Guess the question really is, will NEM go into oblivion without any commercialisation? Taking away commercialisation, I strongly believe that NEM will not stand a chance to survive in cryptoland. In fact, no coin will survive without the help of the old economy.
Libertarianism is an idealism, which, when put to the litmus test will fail miserably.
NEM is a platform. A platform is only a platform if we don’t building anything usable on it. NEM will forever remain a platform if we sit around and hope that it will turn out good.
The irony is, without it being a utilised, now or later, there will never be any value in NEM.
The bottom line to all this is that, it is not about doing more good things to NEM. It is about every little thing that will do good to NEM that will make NEM a success.
Mijin takes NEM one notch up. If we’ve got 100 such projects, then NEM will certainly have more good than bad.
It will be people like this who will use NEM without us knowing. And there will be more.
With more than 1 million downloads, eccube will take us up again WHEN they rollout the NEM engine in their solution, doesn’t matter whether it is Mijin or NEM. Fact is, it is a NEM engine. Knowing how to use a Mijin means one knows how to use NEM. It is the same thing with a different twist.
Will it not be better if we have 10,000 programmers, not from cryptoland, using NEM for a purpose? I let you be the judge.
No, I don’t think it is. This thread is dedicated specifically to the relationship between mijin and NEM. Noone is debating that NEM will need adoption in order to survive. We’re simply debating if mijin will have a positive imptact on NEM.
Is that so ? Because it looks to me like we’d have 100 such projects and NEM would still just be a platform.
Of course NEM needs commercialization. Just like Bitcoin needs it and any other project. Of course NEM needs programmers building on it and people using it. So, here is the chance for that! With a direct relationship between Mijin and NEM we would get:
Commercialization, the public blockchain used by major economic players
Programmers working on it and a spike in interest (we might get that anyway)
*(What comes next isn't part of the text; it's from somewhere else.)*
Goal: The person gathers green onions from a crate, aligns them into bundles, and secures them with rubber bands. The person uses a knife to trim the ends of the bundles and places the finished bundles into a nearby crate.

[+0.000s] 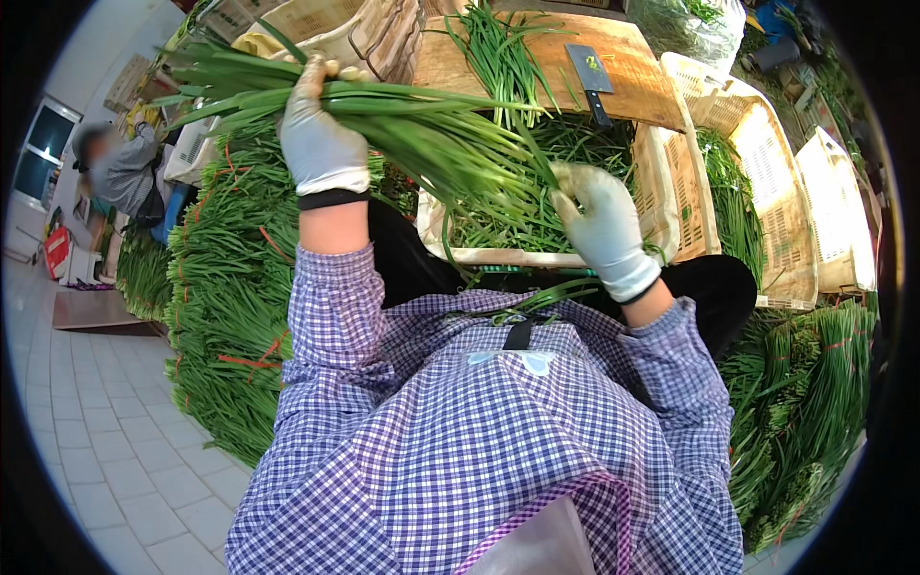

People actually using NEM, because they are using Mijin
And yeah, Mijin might do some good for NEM anyway. But could it do more? Yes.
Don’t you think it would be nice if someone who used the technology commercially gave something back to the community?
Will it not be better if we have 10,000 programmers, not from cryptoland, using NEM for a purpose?
Of course it would, no one doubted that. Again, I am not bashing Mijin. We are just discussing about how the positive effect on NEM could be maximized. I’m sorry I don’t get your point.
Couldn’t find any information about NEM on the eccube website. Where did you get that information?